We have conducted a review on the interventions aimed at reducing the impact of SEP on ACEs. For inclusion, studies had to include an intervention, defined as an intentional change in policy or practice, the objective of which is to increase the resources available to households and families. Such interventions will include (but are not restricted to):

• Income supplementation and maintenance (including in-work programs such as the Earned Income Tax Credit, tax rebates)

• Conditional Cash Transfers

• In-kind benefits (e.g., food stamps)

• Financial assistance for at-risk groups (e.g., ex-prisoners)

• Housing allowances (utilities and housing support)

Studies which utilize exogenous change in income and resources via “natural experiments” have not been included in the review. The review only included randomized or quasi-randomized studies that met the minimum methodological criteria defined in the Cochrane EPOC:

• Controlled “before and after” studies will have at least two or more sites in each intervention arm;

• Intervention and control groups are collected contemporaneously;

• Intervention and control sites are comparable;

• Interrupted time series will have at least three time points before and after the intervention and a clearly defined intervention point.

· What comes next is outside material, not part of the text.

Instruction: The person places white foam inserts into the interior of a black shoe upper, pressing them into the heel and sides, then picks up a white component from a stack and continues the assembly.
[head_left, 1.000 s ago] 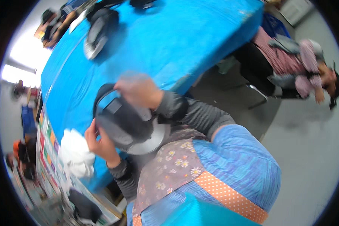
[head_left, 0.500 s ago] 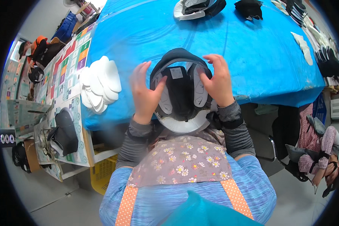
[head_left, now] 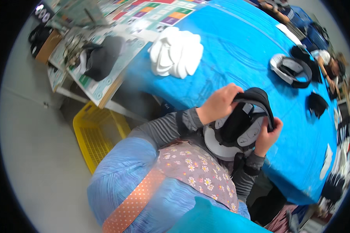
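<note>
Above my lap, against the table's near edge, is a black and white padded helmet liner (head_left: 237,128), its hollow inside facing up. It has a black rim, pale side pads with printed outlines and a white curved edge towards me. My left hand (head_left: 219,105) is closed on the rim's upper left. On the right side my right hand (head_left: 267,135) grips the same black rim, thumb inside the hollow. Some of its underside is hidden.
A pile of white oval pads (head_left: 175,52) lies on the blue-covered table (head_left: 229,50). Another liner (head_left: 291,70) and a black piece (head_left: 317,105) are at the right. A yellow basket (head_left: 99,134) stands below left, near a side table with a grey piece (head_left: 104,57). Someone sits at the far right.
Both hands have gone from spread fingers around the liner to gripping its black rim. My view has turned left, so the liner now appears further right and tilted.
</note>
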The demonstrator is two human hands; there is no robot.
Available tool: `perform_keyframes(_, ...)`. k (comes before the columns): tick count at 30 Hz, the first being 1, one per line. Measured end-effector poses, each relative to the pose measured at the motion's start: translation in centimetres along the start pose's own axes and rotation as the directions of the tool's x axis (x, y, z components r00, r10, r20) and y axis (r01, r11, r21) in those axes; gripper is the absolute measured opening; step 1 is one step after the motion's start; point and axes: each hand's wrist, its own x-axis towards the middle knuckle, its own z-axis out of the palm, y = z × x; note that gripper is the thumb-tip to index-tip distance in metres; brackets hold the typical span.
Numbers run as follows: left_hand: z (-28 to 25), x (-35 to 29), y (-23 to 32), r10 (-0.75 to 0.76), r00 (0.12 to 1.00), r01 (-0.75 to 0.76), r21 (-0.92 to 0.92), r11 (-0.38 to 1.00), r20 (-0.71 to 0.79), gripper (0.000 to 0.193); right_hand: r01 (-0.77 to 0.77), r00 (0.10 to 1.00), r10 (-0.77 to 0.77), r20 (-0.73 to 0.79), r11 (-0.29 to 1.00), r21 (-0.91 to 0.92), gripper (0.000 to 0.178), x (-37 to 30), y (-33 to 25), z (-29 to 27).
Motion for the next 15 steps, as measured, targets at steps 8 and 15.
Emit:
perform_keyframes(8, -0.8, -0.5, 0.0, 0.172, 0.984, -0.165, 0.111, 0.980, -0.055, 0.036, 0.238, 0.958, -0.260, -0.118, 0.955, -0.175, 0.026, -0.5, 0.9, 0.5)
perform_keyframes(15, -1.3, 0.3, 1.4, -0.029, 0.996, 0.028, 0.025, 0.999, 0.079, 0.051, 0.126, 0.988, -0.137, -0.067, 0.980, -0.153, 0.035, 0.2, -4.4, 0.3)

Based on previous research, we included cohort studies that have controlled for confounding (for example through matching), or reverse causation (for example, using instrumental variable analysis, regression discontinuity designs (RDD) or difference-in-differences). The ACEs we considered were Childhood physical abuse; Household substance abuse; Childhood sexual abuse; Household mental illness; Exposure to domestic violence; Emotional, psychological or verbal abuse; Parental separation or divorce; Household criminality; Neglect; Family financial problems; Family conflict or discord; Bullying; Death of parent or close relative or friend; Separation from family (e.g., out-of-home care); Serious childhood illness or injury.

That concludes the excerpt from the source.